> _What is needed_
Can the lines below, from the one that holds "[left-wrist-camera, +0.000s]" to the very end, be echoed exactly, with both ends included and no pictures?

> _Given information_
--- START ---

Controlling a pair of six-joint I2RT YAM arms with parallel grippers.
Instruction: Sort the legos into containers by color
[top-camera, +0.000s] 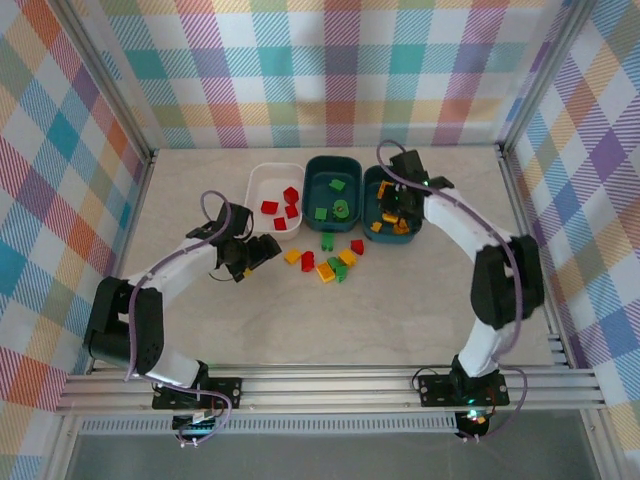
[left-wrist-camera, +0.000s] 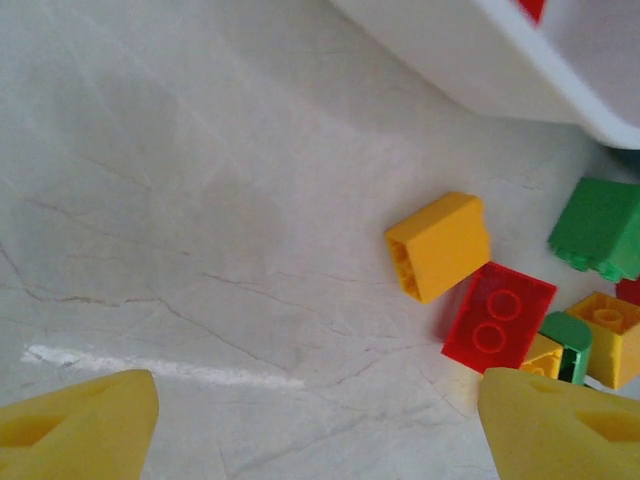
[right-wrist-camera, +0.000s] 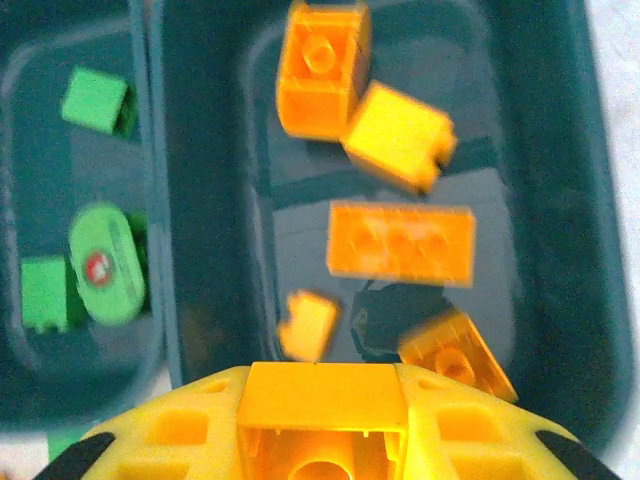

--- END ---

> _Result_
[left-wrist-camera, +0.000s] 
[right-wrist-camera, +0.000s] 

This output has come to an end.